Set down again exactly the lines of the listing below that fall between the line holding "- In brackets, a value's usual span" and the line holding "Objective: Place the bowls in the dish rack", inclusive.

--- --- ---

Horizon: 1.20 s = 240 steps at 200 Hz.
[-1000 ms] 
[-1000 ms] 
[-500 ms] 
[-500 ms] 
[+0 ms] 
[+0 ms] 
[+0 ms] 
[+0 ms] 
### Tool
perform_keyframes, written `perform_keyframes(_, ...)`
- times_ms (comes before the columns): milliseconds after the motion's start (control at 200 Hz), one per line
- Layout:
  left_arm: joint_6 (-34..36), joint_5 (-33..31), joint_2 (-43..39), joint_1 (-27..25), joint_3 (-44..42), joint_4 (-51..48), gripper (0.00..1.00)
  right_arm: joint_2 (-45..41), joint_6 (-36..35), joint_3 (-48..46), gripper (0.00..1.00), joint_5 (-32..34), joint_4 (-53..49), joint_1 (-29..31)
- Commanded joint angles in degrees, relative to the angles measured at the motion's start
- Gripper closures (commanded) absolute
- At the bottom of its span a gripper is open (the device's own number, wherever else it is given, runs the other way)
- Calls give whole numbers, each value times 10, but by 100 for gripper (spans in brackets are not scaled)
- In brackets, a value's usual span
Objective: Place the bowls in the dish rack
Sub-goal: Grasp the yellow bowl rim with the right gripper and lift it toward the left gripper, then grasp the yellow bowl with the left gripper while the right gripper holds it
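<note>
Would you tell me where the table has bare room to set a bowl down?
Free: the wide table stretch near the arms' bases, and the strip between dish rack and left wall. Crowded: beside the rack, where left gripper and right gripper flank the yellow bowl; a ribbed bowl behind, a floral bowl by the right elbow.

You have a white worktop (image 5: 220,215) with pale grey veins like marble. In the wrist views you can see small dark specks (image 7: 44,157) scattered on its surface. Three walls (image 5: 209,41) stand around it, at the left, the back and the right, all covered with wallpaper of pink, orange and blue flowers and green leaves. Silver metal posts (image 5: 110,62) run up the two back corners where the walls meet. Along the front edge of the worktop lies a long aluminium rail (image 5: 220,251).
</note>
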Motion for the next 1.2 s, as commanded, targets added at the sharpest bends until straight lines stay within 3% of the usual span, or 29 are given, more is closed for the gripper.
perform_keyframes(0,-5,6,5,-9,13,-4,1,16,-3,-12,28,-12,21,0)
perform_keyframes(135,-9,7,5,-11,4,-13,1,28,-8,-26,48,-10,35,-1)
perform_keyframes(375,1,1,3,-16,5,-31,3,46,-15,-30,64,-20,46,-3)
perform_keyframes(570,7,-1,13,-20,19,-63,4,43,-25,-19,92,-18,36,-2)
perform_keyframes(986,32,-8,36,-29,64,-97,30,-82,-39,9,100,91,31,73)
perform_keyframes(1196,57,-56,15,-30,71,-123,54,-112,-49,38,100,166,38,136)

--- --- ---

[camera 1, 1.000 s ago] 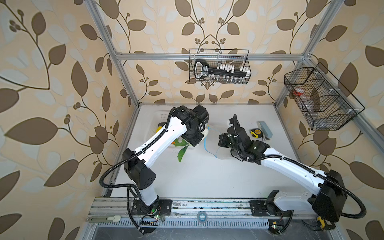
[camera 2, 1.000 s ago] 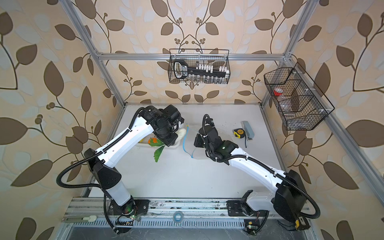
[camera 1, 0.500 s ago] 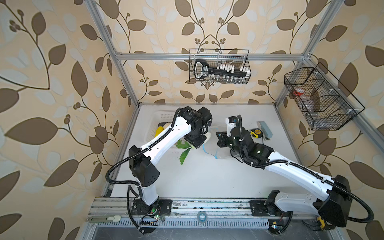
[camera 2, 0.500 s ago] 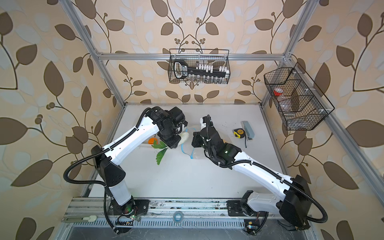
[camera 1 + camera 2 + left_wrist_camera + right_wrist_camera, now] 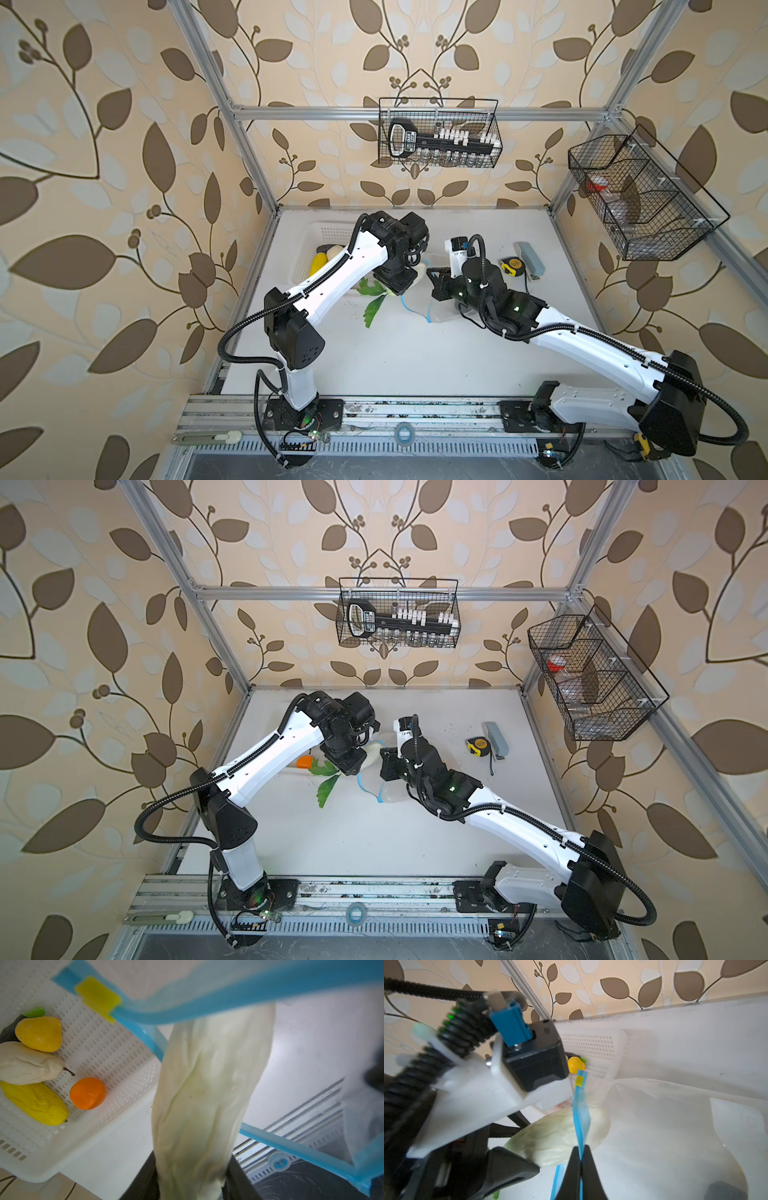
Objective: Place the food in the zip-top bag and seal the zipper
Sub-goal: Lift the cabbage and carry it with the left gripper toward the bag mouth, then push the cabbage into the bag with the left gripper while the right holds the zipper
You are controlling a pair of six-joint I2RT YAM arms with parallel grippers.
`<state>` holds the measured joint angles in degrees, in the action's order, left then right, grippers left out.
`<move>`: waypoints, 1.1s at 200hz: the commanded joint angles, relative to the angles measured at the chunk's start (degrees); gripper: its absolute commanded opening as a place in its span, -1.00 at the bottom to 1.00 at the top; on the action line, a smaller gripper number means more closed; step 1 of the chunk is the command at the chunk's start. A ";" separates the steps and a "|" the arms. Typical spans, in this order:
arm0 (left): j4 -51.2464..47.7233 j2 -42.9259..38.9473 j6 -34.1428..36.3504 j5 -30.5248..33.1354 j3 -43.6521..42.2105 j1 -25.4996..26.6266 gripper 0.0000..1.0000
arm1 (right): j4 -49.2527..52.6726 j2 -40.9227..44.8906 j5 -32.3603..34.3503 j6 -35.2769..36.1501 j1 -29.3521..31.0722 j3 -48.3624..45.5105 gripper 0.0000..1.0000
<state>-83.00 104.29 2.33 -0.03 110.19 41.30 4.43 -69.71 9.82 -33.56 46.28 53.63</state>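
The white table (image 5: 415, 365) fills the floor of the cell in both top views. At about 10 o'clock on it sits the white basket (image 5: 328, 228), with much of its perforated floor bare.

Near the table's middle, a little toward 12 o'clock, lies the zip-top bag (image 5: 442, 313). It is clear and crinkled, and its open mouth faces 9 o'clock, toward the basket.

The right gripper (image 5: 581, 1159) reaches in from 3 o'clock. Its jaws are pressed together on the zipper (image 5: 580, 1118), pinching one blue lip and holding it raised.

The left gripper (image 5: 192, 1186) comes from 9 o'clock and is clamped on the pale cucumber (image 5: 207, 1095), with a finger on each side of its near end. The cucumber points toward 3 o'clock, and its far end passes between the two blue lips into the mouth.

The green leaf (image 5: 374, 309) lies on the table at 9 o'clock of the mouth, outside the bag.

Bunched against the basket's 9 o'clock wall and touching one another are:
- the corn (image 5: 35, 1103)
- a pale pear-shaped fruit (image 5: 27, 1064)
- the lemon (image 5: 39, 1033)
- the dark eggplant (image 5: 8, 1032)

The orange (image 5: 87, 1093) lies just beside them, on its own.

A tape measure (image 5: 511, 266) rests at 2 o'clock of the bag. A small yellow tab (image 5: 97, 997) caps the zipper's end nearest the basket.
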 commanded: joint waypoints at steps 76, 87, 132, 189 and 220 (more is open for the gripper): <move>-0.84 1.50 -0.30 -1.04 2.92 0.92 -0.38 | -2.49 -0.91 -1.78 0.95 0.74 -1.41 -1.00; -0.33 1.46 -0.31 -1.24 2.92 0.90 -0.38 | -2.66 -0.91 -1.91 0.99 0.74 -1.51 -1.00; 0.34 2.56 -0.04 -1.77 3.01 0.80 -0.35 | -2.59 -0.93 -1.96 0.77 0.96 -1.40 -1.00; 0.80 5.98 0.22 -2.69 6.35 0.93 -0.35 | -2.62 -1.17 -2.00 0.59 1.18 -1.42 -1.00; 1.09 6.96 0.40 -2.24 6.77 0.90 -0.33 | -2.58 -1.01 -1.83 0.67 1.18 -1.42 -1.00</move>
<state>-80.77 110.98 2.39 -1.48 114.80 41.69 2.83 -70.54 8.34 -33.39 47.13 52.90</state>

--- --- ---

▶ _Written answer_
- In brackets, a value's usual span
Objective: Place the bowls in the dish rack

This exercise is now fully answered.